None of this was carefully thought out. Mama was not sapient. Emotions ran through her blood like vectors, and she followed the vector sum. Anger against the creature who killed her daughter. Hunger: the richly, interestingly populated territory upstream. Curiosity: the urge to learn and explore. Lust: the urge to mate with a gene pattern other than her own. And fear, always fear.

She moved slowly enough to learn the terrain as she traveled. Rocks, plains, grassland; a waterfall to be circled. She found fish of interesting flavor before she would have had to turn back.

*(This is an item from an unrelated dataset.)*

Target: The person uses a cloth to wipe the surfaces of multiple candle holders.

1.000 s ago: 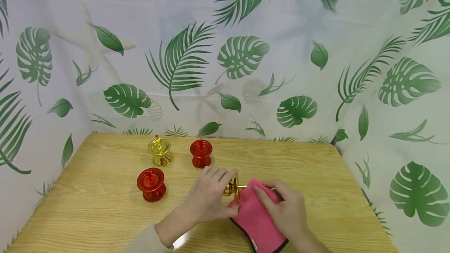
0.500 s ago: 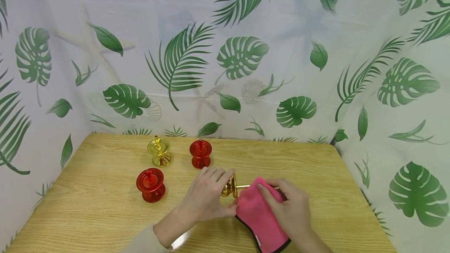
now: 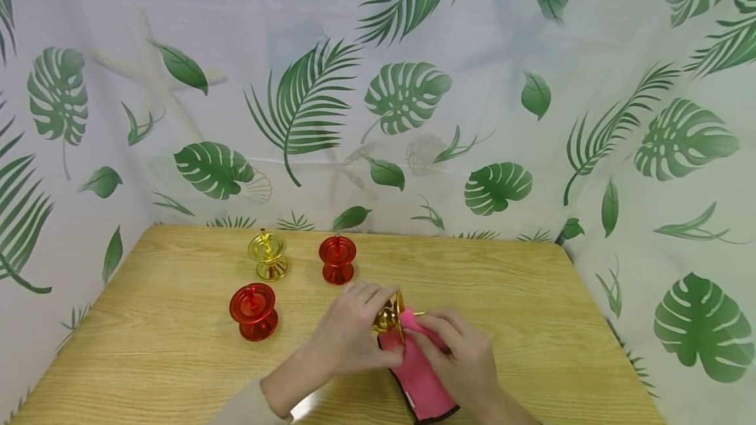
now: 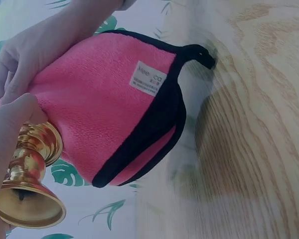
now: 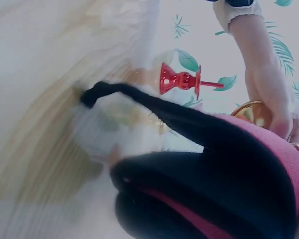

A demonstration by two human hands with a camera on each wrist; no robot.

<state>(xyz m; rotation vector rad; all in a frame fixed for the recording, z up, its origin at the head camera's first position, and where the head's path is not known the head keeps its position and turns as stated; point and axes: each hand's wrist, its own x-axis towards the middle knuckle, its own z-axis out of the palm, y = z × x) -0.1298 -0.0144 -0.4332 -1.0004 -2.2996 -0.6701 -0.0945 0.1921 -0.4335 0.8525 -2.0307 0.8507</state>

Farther upstream, things began to turn weird. There were intermittent droning sounds. Chemical tastes in the water and smells on the wind: tar and hot metal and burning, unfamiliar plants, pulverized wood. Her progress slowed even farther. She kept to rocky terrain or crawled along the bottom where the river ran deep and fast. Sounds of an alien environment might cover her enemy's approach. Her enemy must come. She would find Mama; she could be watching her now; she would come like a meteor across terrain she knew like the inside of her mouth. Mama's life would depend on also knowing the terrain.

There was a cliff of hard rock, and softer rock below, and caverns the river had chewed below the waterline. One of the caverns became her base. Life was plentiful, foraging was easy; she might wait here for the enemy, for a time.

She found things pecking on dry ground. They tried to run (badly), they tried to fly (badly). She ate them all. There were bones all through the meat, and half of it was indigestible feathery stuff.

On another day she saw something far bigger flying too far away to smell. It veered away before she could study it. If she could catch something like that, the meat would surely sustain her until her quarry must come to deal with an invader.

The next day something came at her across the water.

Chapter 15

YEAR DAY

The hour when you go to learn that all is vain

And this Hope sows when Love shall never reap.

DANTE GABRIEL ROSSETTI, "The House of Life

By ten in the morning, the small white disk of Tau Ceti had burned the eternal mist into fluffy white clouds that drifted across the startlingly blue sky like flocks of sheep.

It was appropriate, almost as though their sun were cooperating with the festivities, had offered them the first vivid day of the year.

In the ribboned and bannered quad beneath that hard, clear sky, a dozen food and drink booths had been erected, and from them curled the sweet aromas of half a dozen international cuisines. The stands were all but deserted now, most of the colonists drawn by the sound and movement within the dining hall.